**Task requirements**
Please repeat, from the entries that follow, the lines from the one containing "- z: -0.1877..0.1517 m" through the one containing "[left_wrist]" exactly, adding nothing.

**Provided information**
○ ○ ○ ○
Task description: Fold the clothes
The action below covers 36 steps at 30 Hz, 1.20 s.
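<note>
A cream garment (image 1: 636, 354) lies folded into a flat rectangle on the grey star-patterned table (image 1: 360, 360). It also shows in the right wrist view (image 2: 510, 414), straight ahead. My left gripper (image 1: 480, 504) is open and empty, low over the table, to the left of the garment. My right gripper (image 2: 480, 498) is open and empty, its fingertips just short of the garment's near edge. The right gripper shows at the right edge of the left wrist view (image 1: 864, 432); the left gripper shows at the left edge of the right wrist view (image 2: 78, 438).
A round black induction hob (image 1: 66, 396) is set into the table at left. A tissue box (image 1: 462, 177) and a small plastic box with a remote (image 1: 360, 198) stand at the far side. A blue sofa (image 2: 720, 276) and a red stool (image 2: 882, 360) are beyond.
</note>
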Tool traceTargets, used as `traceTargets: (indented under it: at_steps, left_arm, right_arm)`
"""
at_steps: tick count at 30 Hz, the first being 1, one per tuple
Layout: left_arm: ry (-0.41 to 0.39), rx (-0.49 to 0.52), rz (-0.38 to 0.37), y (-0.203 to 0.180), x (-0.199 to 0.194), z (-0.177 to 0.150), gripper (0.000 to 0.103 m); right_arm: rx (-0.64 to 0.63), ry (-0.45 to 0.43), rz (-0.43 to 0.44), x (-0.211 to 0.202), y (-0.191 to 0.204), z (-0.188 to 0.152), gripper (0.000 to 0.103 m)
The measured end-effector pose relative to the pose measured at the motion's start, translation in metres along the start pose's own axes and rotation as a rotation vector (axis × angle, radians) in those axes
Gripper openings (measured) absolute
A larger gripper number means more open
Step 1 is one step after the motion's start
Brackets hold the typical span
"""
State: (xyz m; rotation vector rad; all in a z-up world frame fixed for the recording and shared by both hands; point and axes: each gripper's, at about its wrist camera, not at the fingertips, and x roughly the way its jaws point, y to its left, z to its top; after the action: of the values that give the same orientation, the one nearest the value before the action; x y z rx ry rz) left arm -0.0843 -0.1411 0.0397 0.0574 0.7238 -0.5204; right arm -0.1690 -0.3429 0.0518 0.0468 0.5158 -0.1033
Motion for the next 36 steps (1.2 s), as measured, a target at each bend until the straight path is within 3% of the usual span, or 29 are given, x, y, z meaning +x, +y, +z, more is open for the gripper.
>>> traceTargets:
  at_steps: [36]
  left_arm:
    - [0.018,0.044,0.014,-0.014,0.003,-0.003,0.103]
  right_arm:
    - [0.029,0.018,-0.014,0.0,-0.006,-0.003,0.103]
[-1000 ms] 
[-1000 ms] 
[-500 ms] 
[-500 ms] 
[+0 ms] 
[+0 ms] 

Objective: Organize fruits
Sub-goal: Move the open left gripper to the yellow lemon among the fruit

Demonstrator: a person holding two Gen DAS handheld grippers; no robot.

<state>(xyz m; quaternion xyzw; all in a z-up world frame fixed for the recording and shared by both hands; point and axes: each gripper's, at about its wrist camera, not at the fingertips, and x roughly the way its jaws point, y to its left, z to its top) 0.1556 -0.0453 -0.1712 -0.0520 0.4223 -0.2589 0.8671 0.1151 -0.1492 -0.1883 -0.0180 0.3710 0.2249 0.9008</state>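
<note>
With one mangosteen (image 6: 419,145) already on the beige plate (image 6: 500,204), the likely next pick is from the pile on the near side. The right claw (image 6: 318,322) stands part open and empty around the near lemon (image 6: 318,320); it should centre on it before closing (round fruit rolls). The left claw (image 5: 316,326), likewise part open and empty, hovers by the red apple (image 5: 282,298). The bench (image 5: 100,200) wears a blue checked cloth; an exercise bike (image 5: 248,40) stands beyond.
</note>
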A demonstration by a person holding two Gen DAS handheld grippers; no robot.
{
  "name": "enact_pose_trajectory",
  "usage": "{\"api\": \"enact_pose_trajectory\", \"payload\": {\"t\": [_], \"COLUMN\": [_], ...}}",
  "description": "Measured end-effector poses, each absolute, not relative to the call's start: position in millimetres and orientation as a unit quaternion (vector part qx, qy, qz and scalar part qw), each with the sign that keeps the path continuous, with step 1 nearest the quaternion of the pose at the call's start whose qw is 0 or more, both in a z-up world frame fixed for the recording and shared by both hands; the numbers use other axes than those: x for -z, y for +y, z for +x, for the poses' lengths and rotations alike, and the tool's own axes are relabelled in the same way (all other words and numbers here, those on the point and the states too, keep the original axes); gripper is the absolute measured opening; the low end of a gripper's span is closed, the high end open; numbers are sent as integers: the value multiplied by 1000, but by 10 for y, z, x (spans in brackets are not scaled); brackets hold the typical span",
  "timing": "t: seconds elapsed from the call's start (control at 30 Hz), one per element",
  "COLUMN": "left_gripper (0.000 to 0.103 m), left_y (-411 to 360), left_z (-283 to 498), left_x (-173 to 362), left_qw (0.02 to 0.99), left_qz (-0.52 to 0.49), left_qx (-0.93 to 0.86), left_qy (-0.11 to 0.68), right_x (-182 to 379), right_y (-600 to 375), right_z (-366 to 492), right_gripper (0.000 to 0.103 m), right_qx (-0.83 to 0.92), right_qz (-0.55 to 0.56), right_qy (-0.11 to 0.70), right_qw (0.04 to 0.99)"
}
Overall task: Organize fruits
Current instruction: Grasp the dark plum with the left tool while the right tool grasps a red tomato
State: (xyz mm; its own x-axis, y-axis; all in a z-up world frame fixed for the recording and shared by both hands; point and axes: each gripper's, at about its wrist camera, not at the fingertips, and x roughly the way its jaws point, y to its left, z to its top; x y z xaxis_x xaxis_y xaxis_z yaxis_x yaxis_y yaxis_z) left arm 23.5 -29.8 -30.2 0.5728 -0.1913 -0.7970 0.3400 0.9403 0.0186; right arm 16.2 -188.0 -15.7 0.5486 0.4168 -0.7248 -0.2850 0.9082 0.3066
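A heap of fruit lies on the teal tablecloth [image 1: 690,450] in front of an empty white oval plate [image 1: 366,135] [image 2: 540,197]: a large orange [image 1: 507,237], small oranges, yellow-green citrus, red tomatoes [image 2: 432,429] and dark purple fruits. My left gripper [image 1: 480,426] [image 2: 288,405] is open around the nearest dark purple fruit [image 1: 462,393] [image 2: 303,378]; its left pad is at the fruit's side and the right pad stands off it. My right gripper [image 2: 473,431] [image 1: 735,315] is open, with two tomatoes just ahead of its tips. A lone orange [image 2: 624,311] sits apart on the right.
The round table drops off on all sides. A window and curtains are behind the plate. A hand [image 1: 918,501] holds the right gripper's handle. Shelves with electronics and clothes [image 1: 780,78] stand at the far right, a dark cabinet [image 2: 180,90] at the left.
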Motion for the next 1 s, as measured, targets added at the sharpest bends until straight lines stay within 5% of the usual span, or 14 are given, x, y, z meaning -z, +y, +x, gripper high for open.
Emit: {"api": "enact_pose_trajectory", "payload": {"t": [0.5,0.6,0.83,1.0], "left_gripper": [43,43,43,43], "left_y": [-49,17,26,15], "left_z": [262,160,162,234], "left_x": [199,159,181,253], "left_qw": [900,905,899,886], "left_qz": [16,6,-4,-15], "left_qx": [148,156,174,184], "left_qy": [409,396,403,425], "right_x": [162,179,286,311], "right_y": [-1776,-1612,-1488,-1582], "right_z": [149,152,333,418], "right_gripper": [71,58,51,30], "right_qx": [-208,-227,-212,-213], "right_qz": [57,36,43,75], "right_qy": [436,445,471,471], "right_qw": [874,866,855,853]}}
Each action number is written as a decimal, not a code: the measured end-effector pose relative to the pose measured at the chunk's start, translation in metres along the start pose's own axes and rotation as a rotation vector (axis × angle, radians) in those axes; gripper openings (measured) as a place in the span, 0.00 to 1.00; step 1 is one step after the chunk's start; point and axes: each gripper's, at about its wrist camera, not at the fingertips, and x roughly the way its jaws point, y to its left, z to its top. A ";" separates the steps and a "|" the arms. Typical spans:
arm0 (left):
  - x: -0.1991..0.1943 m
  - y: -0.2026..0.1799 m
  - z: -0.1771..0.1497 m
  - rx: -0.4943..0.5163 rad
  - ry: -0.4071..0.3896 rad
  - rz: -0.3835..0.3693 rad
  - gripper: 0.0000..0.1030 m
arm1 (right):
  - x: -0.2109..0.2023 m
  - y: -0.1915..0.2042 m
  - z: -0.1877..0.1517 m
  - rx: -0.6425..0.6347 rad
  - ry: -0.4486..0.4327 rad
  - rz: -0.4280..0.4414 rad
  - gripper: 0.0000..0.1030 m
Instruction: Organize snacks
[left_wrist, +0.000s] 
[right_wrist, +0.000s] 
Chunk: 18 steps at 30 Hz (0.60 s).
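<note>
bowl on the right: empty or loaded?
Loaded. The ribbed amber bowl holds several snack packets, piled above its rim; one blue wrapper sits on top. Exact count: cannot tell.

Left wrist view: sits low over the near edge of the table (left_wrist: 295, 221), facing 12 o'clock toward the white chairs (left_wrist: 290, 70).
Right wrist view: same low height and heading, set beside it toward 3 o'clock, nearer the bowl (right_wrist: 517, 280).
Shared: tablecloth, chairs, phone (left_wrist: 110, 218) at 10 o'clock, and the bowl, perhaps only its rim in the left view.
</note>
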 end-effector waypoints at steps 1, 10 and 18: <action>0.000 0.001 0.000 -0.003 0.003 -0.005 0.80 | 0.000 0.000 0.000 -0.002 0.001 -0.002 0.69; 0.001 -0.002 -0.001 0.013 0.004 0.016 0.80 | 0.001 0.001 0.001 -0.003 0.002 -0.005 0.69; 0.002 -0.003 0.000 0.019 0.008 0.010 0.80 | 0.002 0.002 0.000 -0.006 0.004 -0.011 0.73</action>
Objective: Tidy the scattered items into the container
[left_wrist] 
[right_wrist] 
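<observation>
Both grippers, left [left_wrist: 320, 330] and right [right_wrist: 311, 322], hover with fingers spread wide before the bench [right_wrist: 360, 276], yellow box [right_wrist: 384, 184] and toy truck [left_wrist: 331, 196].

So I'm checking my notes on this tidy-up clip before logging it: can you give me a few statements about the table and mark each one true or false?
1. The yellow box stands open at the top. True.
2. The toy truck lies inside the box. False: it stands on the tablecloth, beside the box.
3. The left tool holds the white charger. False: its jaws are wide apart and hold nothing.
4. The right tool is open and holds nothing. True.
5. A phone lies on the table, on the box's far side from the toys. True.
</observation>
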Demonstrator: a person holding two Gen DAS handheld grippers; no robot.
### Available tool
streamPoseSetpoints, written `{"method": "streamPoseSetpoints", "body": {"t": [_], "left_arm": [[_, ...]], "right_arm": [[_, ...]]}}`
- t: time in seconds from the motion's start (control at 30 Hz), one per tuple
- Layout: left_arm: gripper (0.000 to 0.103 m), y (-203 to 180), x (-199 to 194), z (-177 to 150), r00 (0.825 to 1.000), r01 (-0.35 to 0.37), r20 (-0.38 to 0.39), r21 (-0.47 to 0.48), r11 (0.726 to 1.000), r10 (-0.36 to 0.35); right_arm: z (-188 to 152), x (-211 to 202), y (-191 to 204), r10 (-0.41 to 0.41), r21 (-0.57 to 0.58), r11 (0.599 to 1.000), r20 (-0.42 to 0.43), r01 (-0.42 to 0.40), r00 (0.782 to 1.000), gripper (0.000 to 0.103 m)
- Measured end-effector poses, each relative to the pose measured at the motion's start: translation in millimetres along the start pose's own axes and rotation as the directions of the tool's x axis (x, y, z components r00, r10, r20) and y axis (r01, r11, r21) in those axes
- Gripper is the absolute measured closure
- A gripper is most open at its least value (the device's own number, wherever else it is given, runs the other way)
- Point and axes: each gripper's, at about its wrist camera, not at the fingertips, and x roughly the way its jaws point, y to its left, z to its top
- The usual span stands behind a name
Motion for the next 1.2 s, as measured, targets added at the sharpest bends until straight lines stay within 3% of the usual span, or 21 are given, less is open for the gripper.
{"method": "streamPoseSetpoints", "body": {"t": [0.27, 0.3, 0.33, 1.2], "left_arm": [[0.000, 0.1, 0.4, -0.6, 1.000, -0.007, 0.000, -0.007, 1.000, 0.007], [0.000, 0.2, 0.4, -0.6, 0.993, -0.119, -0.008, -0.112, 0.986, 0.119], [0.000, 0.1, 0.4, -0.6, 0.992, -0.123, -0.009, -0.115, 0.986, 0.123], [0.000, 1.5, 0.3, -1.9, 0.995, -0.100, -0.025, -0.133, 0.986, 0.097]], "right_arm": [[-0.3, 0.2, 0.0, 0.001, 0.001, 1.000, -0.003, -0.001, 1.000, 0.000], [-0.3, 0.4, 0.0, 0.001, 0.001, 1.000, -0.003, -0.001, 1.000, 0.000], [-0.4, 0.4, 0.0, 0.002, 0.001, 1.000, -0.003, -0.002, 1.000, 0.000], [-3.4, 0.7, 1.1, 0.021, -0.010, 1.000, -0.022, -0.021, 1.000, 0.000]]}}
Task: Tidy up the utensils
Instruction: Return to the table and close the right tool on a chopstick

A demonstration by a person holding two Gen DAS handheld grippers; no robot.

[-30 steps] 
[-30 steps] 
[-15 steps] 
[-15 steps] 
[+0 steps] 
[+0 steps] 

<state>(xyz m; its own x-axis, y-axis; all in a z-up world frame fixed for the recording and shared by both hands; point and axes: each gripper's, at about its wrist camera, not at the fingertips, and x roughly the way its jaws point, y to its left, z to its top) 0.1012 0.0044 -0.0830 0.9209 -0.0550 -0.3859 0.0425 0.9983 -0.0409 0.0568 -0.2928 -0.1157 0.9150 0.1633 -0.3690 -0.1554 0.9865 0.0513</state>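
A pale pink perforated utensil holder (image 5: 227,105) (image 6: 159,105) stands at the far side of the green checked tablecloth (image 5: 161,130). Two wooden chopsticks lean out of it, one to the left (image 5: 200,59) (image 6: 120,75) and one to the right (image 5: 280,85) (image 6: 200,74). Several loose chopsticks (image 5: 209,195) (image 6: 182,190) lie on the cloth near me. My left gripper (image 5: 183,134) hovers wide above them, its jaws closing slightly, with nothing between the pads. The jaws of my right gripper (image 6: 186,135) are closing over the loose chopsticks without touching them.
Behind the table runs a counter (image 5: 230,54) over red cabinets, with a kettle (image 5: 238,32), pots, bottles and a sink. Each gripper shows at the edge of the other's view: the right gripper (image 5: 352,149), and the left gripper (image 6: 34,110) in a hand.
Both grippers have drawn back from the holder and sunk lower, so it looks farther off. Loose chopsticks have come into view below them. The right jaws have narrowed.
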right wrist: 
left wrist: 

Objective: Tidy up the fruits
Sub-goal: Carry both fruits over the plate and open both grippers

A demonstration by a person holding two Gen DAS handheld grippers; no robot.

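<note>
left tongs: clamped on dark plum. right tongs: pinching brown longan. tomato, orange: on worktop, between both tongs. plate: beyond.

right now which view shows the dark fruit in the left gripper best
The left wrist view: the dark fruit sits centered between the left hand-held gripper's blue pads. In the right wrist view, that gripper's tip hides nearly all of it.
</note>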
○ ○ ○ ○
**Task answer**
  - z: -0.1877..0.1517 m
  - rx: -0.6425..0.6347 rad
  - ry: -0.4486..0.4327 rad
  - rz: -0.4280..0.4414 rad
  - gripper: 0.0000..0.1030 m
Instruction: Organize snacks
[left_wrist, +0.000s] 
[right_wrist, +0.000s] 
Chunk: 18 steps at 30 Hz (0.60 s).
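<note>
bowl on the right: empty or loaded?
Loaded. The ribbed amber bowl holds several snack packets, piled above its rim; one blue wrapper sits on top. Exact count: cannot tell.

Left wrist view: sits low over the near edge of the table (left_wrist: 295, 221), facing 12 o'clock toward the white chairs (left_wrist: 290, 70).
Right wrist view: same low height and heading, set beside it toward 3 o'clock, nearer the bowl (right_wrist: 517, 280).
Shared: tablecloth, chairs, phone (left_wrist: 110, 218) at 10 o'clock, and the bowl, perhaps only its rim in the left view.
</note>
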 end-effector waypoints at steps 1, 10 and 18: <action>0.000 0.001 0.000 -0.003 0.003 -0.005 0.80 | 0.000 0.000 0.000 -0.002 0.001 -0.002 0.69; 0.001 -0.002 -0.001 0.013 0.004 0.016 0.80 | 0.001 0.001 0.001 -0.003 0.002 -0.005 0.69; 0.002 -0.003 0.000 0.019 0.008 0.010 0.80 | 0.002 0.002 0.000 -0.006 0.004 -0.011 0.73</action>
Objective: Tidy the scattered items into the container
[left_wrist] 

Work on this exercise is now complete.